One trend both ours and other major executive recruitment firms have noticed during and after this recent recession is fewer employees are looking to change jobs. This is borne out by statistics from the Labor Department, which show that only 2,500,000 changed jobs in May (latest job figures available) down from 3,100,000 in 2006!
One major reason for this decline may be the significant drop in the monthly hiring rate, which was as high as 5,500,000 in 2006, but has dipped as low as 4,700,000 in May! This worries new Federal Reserve Chairman Yellen who recently said, “People are reluctant to risk leaving their jobs because they worry that it will be hard to find another.”

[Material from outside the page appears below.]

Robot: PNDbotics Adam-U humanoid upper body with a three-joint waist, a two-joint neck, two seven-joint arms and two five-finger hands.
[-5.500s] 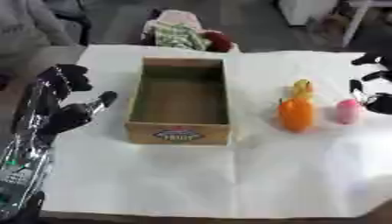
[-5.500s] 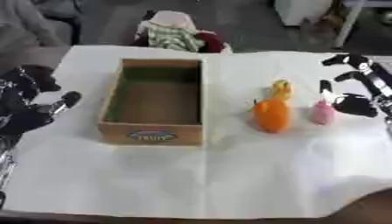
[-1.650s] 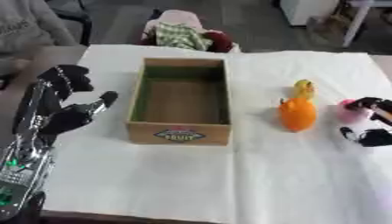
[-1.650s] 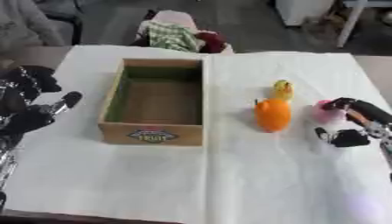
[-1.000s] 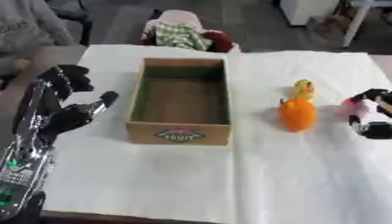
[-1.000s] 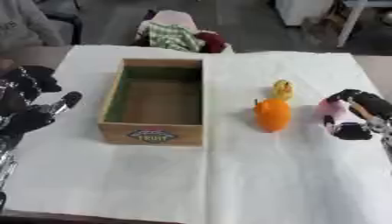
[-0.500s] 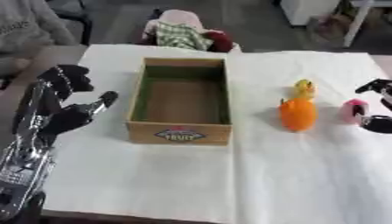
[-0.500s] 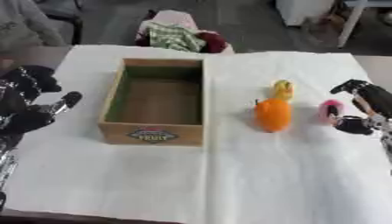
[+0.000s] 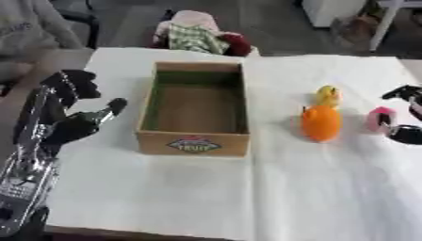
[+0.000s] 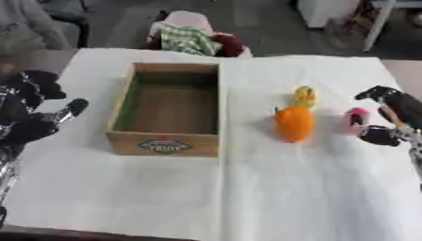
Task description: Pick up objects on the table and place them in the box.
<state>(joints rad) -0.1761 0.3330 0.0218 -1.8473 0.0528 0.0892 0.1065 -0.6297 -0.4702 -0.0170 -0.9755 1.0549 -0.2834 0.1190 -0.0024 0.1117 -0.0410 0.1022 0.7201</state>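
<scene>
An empty cardboard box (image 9: 196,108) with a green inner rim stands left of centre on the white cloth. To its right lie an orange rounded object (image 10: 294,123) and, just behind it, a small yellow one (image 10: 305,96). Further right stands a small pink object (image 10: 357,119). My right hand (image 10: 389,119) is open right beside the pink object, its fingers spread around the object's right side without closing on it. My left hand (image 9: 72,118) hovers open left of the box, fingers up.
A white cloth (image 9: 247,188) covers the table. Beyond the far edge sits a bundle of checked and red cloth (image 9: 200,37). A person's grey sleeve (image 9: 33,28) shows at the upper left.
My right hand came in from the right to the pink object, curled around it about a second ago, then spread open again beside it. The left hand stayed still.
</scene>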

This jobs malaise has plagued many engineering recruitment agencies, scientific recruitment agencies and technical recruitment agencies like ours because some R&D, scientific, engineering, IT, technical and manufacturing positions remain in high demand, but short supply. For example, during our recent executive recruitment assignment for a high-level Lean Manufacturing Manager, many candidates I approached were interested in the position, but scared to make a job change!
Historically in the U.S. economy, job-hopping has been a main method for many workers (especially early on in their careers) to expand their skills sets and increase their salaries. Eventually, they settle down later in their careers and change jobs less frequently. This is a uniquely American phenomenon because job tenures in other industrial countries tend to be a lot longer. According to data from the Organization for Economic Cooperation and Development, workers in most developed countries average more than ten years at a given job! This contrasts with a lot shorter tenures for U.S. employees.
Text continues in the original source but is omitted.